#### EXERCISE INSTRUCTIONS:
Could you repeat all of the entries word for word, minus any pictures?

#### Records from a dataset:
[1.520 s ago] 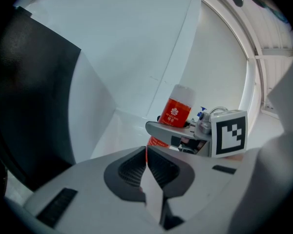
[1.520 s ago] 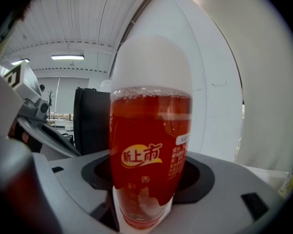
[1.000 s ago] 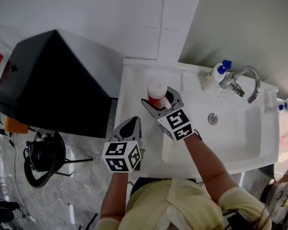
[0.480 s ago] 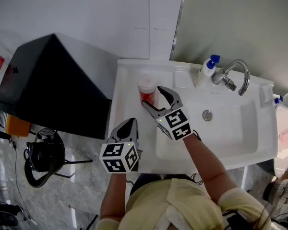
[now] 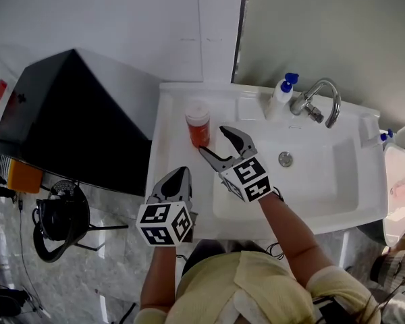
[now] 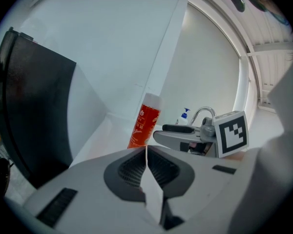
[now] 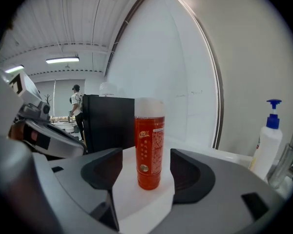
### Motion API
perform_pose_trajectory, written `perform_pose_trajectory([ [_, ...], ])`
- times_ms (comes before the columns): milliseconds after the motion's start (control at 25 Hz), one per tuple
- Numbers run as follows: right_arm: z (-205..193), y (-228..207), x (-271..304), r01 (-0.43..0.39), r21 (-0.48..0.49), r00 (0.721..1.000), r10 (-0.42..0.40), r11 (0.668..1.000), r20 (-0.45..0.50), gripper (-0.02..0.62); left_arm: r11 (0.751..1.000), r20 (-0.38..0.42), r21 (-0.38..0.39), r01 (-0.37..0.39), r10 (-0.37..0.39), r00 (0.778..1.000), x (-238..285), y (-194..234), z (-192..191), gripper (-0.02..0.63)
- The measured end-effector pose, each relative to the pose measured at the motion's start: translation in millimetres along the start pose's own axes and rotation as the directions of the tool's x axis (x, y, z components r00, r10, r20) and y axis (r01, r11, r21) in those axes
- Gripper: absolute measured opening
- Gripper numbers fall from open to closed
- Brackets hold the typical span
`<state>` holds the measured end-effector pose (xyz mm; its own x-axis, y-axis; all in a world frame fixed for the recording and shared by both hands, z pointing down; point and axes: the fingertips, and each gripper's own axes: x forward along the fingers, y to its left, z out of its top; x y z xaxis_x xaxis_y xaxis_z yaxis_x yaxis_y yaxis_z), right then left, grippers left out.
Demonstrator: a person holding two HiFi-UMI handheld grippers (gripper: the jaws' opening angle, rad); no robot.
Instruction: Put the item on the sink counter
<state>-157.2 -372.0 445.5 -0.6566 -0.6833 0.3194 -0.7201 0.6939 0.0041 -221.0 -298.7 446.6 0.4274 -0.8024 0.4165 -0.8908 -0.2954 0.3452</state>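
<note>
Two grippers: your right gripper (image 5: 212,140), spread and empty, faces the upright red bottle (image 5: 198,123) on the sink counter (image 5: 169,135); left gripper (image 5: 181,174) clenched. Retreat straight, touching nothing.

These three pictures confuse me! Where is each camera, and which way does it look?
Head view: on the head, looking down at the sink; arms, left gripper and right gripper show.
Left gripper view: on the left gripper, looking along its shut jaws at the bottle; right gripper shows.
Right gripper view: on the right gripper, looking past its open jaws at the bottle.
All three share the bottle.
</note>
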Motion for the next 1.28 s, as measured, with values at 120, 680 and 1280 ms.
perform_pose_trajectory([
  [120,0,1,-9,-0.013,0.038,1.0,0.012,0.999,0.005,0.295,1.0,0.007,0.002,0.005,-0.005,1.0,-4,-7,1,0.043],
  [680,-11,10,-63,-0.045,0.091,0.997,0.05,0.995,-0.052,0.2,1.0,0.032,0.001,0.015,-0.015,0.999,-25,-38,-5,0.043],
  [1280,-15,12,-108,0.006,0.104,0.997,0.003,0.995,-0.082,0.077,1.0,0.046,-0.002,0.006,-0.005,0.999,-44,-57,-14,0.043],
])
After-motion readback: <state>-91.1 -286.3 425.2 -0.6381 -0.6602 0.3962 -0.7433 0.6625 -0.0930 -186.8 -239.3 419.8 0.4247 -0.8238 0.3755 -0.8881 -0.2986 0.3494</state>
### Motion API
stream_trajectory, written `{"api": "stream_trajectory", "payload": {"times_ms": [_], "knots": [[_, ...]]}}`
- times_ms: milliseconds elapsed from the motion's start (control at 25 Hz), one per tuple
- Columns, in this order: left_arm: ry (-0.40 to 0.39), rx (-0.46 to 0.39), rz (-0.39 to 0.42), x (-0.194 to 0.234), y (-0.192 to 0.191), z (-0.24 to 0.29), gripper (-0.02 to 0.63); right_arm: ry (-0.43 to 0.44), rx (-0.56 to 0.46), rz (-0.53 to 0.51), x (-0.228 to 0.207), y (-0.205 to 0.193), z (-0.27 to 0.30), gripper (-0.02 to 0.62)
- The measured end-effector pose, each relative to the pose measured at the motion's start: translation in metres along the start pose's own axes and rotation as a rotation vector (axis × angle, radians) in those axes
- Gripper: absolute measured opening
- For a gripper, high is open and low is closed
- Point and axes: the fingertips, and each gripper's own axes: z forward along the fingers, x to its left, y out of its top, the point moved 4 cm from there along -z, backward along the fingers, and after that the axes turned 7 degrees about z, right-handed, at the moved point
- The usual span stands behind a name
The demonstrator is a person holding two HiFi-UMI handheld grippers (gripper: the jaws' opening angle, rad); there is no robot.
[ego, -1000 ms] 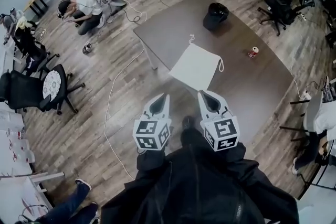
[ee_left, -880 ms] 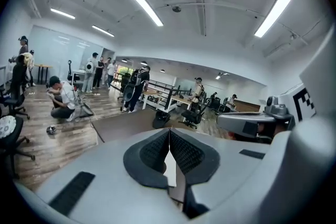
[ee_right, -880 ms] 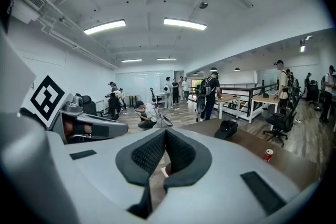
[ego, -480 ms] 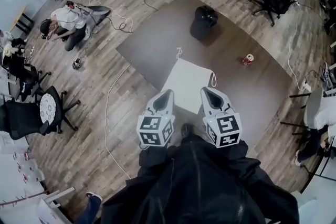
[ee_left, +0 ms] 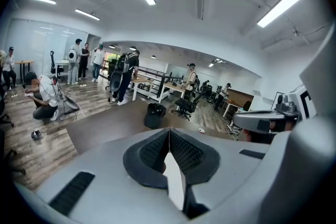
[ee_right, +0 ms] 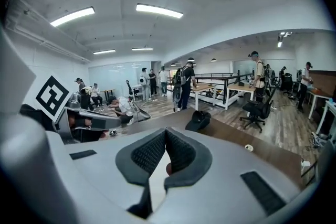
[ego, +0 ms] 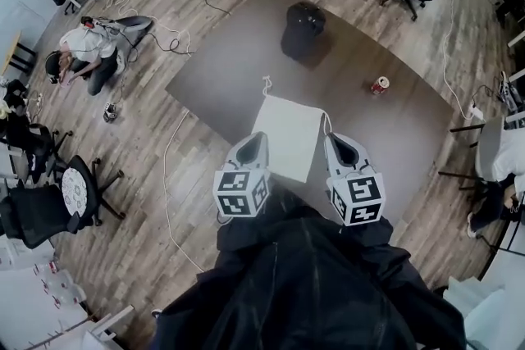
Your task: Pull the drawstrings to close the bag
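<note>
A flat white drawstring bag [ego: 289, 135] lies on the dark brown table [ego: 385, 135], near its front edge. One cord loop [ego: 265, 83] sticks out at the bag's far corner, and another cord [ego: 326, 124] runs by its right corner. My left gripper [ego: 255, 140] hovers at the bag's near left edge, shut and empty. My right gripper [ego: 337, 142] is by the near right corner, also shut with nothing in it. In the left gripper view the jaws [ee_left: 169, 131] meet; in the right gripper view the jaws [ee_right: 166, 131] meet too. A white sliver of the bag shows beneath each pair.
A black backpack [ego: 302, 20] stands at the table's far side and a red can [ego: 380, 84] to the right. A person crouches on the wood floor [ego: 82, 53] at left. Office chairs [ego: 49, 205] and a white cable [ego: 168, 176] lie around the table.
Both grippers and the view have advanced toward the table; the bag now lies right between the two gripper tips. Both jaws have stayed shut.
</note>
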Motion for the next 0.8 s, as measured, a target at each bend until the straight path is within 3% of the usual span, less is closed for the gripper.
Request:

#### RESPONSE BELOW:
[1.520 s ago] 
[1.520 s ago] 
[1.000 s ago] 
[0.480 s ago] 
[now] 
[now] 
[now] 
### Motion API
perform_pose_trajectory, written `perform_pose_trajectory([ [_, ...], ])`
- times_ms (comes before the columns): milliseconds after the motion's start (control at 25 Hz), one per tuple
- Numbers run as follows: right_arm: z (-205..193), y (-228..207), x (-271..304), r01 (-0.43..0.39), r21 (-0.48..0.49), r00 (0.721..1.000), r10 (-0.42..0.40), r11 (0.668..1.000), r20 (-0.45..0.50), gripper (-0.02..0.62); left_arm: r11 (0.751..1.000), r20 (-0.38..0.42), r21 (-0.38..0.39), r01 (-0.37..0.39), r10 (-0.37..0.39), r00 (0.778..1.000), x (-238..285), y (-194..234), z (-192..191), gripper (-0.02..0.63)
- The measured end-effector pose, each relative to the pose measured at the motion's start: translation in millimetres along the start pose's own axes and rotation as the directions of the tool's x axis (x, y, z components r00, r10, r20) and y axis (r01, r11, r21) in those axes
- Gripper: absolute measured opening
- Gripper numbers fall from open to closed
- Brackets hold the typical span
`<state>` holds the measured end-effector pose (xyz mm; its own x-axis, y-axis; all in a world frame fixed for the recording and shared by both hands, z pointing down; point and axes: the fingertips, and each gripper's own axes: x forward along the fingers, y to its left, z out of its top; x y z xaxis_x xaxis_y xaxis_z yaxis_x yaxis_y yaxis_z), right then left, grippers left out.
Demonstrator: a person holding two HiFi-UMI handheld grippers (gripper: the jaws' opening angle, rad); no robot.
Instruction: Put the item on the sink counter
<state>-157.2 -372.0 445.5 -0.6566 -0.6833 0.3194 -0.7201 0.6939 0.0041 -221.0 -298.7 446.6 0.4274 -0.8024 0.4165 -0.8908 -0.2954 0.3452</state>
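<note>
Two grippers: your right gripper (image 5: 212,140), spread and empty, faces the upright red bottle (image 5: 198,123) on the sink counter (image 5: 169,135); left gripper (image 5: 181,174) clenched. Retreat straight, touching nothing.

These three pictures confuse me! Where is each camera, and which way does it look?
Head view: on the head, looking down at the sink; arms, left gripper and right gripper show.
Left gripper view: on the left gripper, looking along its shut jaws at the bottle; right gripper shows.
Right gripper view: on the right gripper, looking past its open jaws at the bottle.
All three share the bottle.
</note>
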Motion for the next 1.28 s, as measured, with values at 120, 680 and 1280 ms.
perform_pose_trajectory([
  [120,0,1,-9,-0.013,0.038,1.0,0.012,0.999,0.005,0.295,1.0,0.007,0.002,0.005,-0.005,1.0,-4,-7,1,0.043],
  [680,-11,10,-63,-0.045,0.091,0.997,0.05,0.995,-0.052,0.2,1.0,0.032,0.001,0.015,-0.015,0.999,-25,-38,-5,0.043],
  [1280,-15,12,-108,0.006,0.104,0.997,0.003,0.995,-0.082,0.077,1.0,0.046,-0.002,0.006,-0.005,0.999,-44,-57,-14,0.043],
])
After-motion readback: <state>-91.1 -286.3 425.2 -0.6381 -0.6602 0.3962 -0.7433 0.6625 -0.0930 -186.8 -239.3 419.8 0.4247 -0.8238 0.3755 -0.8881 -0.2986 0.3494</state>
### Motion API
stream_trajectory, written `{"api": "stream_trajectory", "payload": {"times_ms": [_], "knots": [[_, ...]]}}`
- times_ms: milliseconds elapsed from the motion's start (control at 25 Hz), one per tuple
- Columns, in this order: left_arm: ry (-0.40 to 0.39), rx (-0.46 to 0.39), rz (-0.39 to 0.42), x (-0.194 to 0.234), y (-0.192 to 0.191), z (-0.24 to 0.29), gripper (-0.02 to 0.63); right_arm: ry (-0.43 to 0.44), rx (-0.56 to 0.46), rz (-0.53 to 0.51), x (-0.228 to 0.207), y (-0.205 to 0.193), z (-0.27 to 0.30), gripper (-0.02 to 0.62)
- The measured end-effector pose, each relative to the pose measured at the motion's start: translation in metres along the start pose's own axes and rotation as a rotation vector (axis × angle, radians) in those axes
- Gripper: absolute measured opening
- For a gripper, high is open and low is closed
- Point and axes: the fingertips, and each gripper's own axes: z forward along the fingers, x to its left, y out of its top, the point moved 4 cm from there along -z, backward along the fingers, and after that the axes turned 7 degrees about z, right-handed, at the moved point
- The usual span stands behind a name
The demonstrator is a person holding two HiFi-UMI handheld grippers (gripper: the jaws' opening angle, rad); there is no robot.
[ego, -1000 ms] 
[ee_left, -880 ms] 
[ee_right, -880 ms] 
[ego, -480 ms] 
[ee_left, +0 ms] 
[ee_right, +0 ms] 
[ego, +0 ms] 
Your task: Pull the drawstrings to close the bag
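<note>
A flat white drawstring bag [ego: 289, 135] lies on the dark brown table [ego: 385, 135], near its front edge. One cord loop [ego: 265, 83] sticks out at the bag's far corner, and another cord [ego: 326, 124] runs by its right corner. My left gripper [ego: 255, 140] hovers at the bag's near left edge, shut and empty. My right gripper [ego: 337, 142] is by the near right corner, also shut with nothing in it. In the left gripper view the jaws [ee_left: 169, 131] meet; in the right gripper view the jaws [ee_right: 166, 131] meet too. A white sliver of the bag shows beneath each pair.
A black backpack [ego: 302, 20] stands at the table's far side and a red can [ego: 380, 84] to the right. A person crouches on the wood floor [ego: 82, 53] at left. Office chairs [ego: 49, 205] and a white cable [ego: 168, 176] lie around the table.
Both grippers and the view have advanced toward the table; the bag now lies right between the two gripper tips. Both jaws have stayed shut.
</note>
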Motion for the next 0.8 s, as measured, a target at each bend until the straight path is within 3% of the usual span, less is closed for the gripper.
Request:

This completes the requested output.